Who Are the Hyperscalers
There are actually many companies that claim—or aim—to provide hyperscaling services, but most of the big incumbent technology companies are also the first true hyperscalers in AI, along with some of the leading AI developers. These companies include the big three:
- Amazon (Amazon Web Services)
- Microsoft (Azure)
- Google (Cloud Platform)
The big three account for around two-thirds of the global cloud market. Other hyperscalers include familiar names: Meta, IBM, Oracle, Apple, Alibaba and Nvidia.
These biggest of the biggest hyperscalers aren’t just in the AI business, in many cases they were already offering cloud data and computing services to businesses and individuals before the advent of generative AI using traditional processors, data storage and connectivity. When generative AI came around, hyperscalers were able to adapt much of this infrastructure to support and accelerate its early development as they upgraded to account for increased computing demands.

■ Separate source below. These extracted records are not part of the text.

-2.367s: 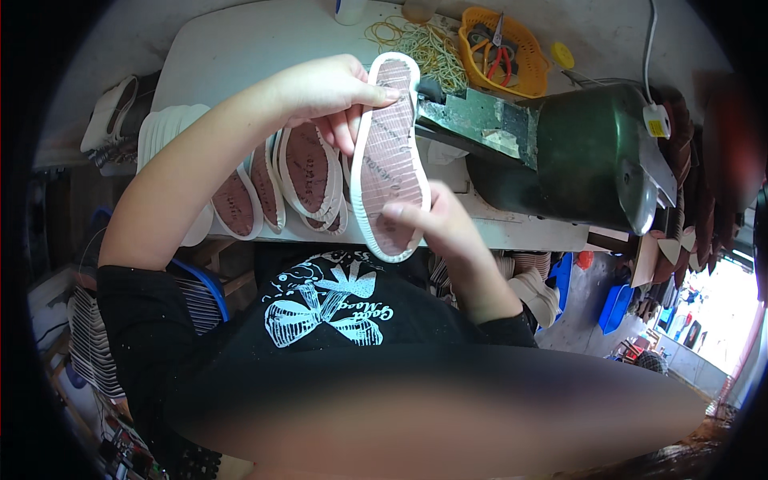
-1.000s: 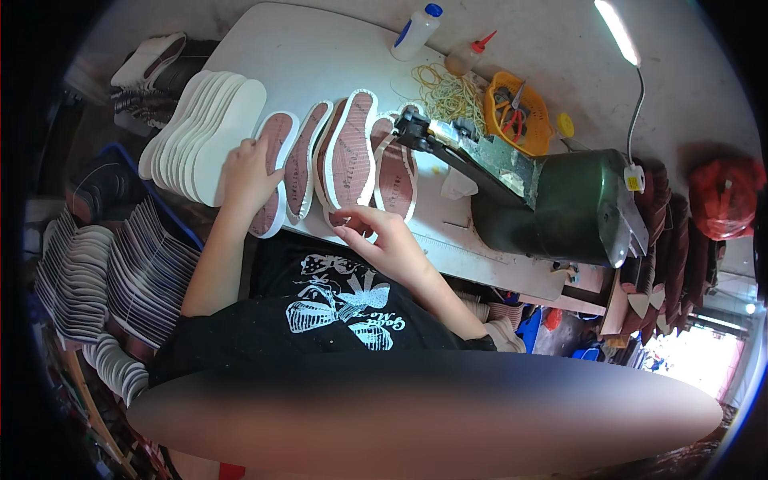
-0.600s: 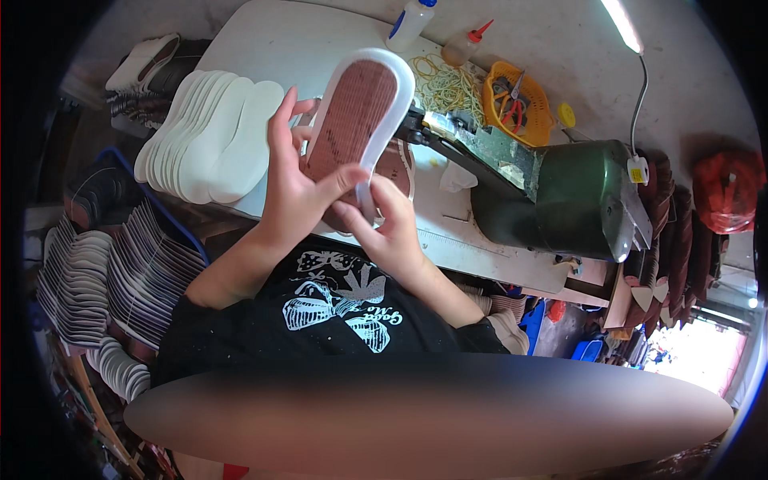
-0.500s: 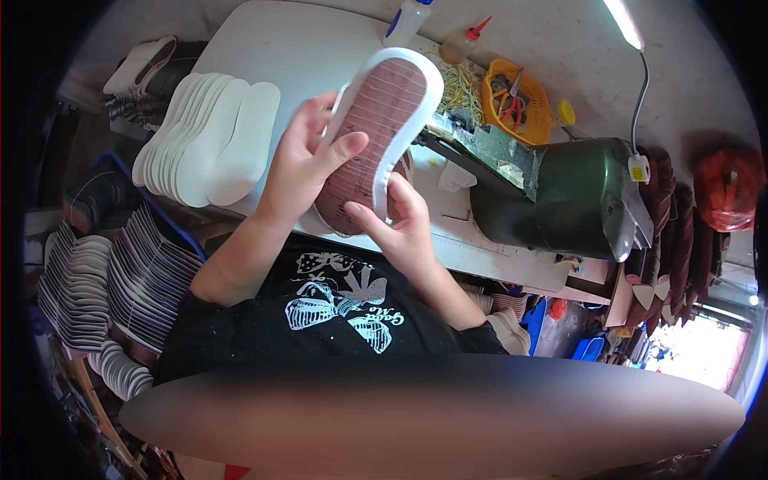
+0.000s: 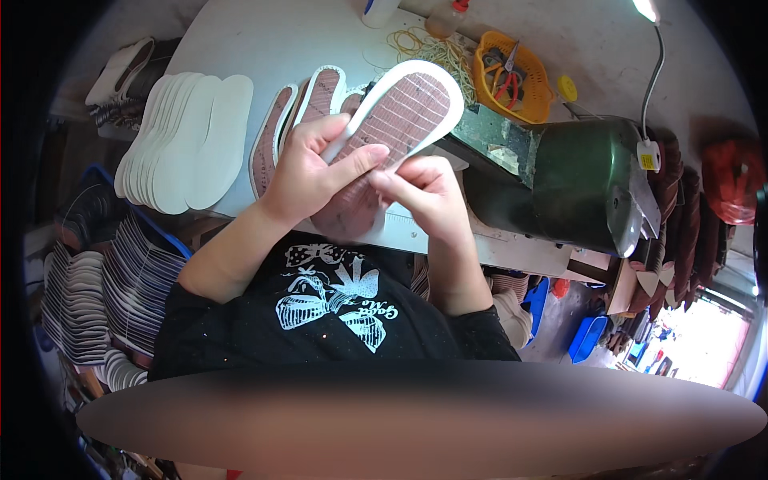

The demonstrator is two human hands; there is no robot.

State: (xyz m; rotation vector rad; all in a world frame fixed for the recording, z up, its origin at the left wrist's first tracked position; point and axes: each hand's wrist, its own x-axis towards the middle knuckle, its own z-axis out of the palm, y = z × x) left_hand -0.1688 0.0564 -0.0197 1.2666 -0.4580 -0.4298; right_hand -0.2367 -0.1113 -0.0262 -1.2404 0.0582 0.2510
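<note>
Insole (image 5: 400, 124) in hand is raised over the white table (image 5: 264, 40), which spreads under and left of the green machine (image 5: 584, 176). Well left of the machine lies a fanned stack of white soles (image 5: 184, 144); between stack and machine, other brown insoles (image 5: 320, 96) rest on the table. Just left of the machine, the held piece, brown-faced and white-rimmed, tilts with its upper rounded end toward it. I judge it light, thin and bendy, hardly fragile or slippery, and best taken by both edges at the waist. That waist lies between 2 hands: the left hand (image 5: 308, 172) clamps the edge away from the machine, thumb on the brown face; the right hand (image 5: 428, 196) pinches the machine-side rim, thumb and fingers together.
</note>
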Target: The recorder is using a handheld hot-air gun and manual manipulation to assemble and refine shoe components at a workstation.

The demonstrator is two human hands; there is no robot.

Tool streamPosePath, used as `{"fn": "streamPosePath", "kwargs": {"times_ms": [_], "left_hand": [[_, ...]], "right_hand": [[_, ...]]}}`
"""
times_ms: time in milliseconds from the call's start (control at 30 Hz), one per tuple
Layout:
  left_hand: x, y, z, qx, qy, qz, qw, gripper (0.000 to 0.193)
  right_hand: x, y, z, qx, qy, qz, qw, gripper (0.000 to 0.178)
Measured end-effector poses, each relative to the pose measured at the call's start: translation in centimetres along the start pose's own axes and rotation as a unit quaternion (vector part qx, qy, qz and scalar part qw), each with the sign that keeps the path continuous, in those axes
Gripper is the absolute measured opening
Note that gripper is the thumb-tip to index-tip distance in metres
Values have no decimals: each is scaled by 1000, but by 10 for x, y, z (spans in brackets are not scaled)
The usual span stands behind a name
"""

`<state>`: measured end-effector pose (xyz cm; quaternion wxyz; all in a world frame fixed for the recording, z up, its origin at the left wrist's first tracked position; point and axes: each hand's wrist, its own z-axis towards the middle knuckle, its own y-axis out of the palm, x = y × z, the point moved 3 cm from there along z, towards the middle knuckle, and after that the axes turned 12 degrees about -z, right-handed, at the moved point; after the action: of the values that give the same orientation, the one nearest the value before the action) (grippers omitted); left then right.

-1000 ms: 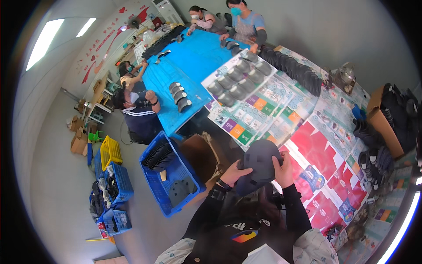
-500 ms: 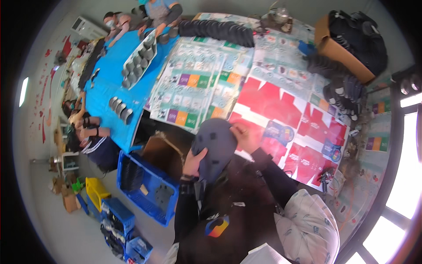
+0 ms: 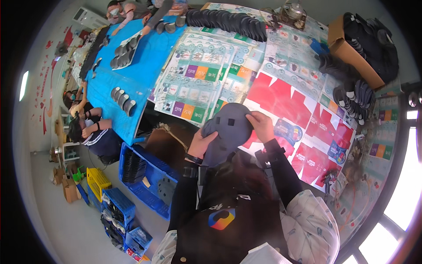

Hyperscalers are also key innovators in AI as they permeate different industries and compete with each other. Firms like Google, Meta, Amazon and Microsoft have accelerated the development of specialized AI tools built not just for customers, but also for developers, creating ecosystems of innovation.
We’ve talked a bit about the ongoing huge proliferation of data centers across the globe—in reality, the nine companies we’ve named here, with a handful of others (Huawei and Tencent come to mind) are responsible for most of that work.
What Services Do Hyperscalers Provide?
Infrastructure—access to data centers and the pipes that connect them, which means storage and processing power.
Platform—an environment to build, store and manage software without the need for additional hardware.
Software—applications available via browser
Content Delivery—extremely fast, stable and reliable hosting of web content
Analytics—ultra-sophisticated, highly automated tools to process and analyze data
What About the Edge?
Edge computing is a movement to put more of the computing work as close to the user as possible—and edge AI, which we’ve discussed in the past, describes AI that relies on local processors, like a personal computer’s GPU, for some or all of its workload. Moving forward, the cutting edge of AI will be built both on the edge and in the cloud, where AI-focused hardware will be able to intelligently distribute computing work in the most efficient manner between local and distributed processors.
Furthermore, there is a movement afoot among some businesses, particularly in highly regulated industries, to keep at least some of their AI workload in-house. It’s possible that AI’s future is an even more distributed one, where the influence of and demand for huge hyperscaler providers is watered down by a volume of smaller, more specialized providers offering point solutions to businesses and individuals—but I find that scenario unlikely.
Was that a “word salad?” Then think of that little girl in the classic Old El Paso commercial who said “Why not both?” to cheers and applause—the future of AI probably isn’t either cloud or edge computing, but an optimized combination of both.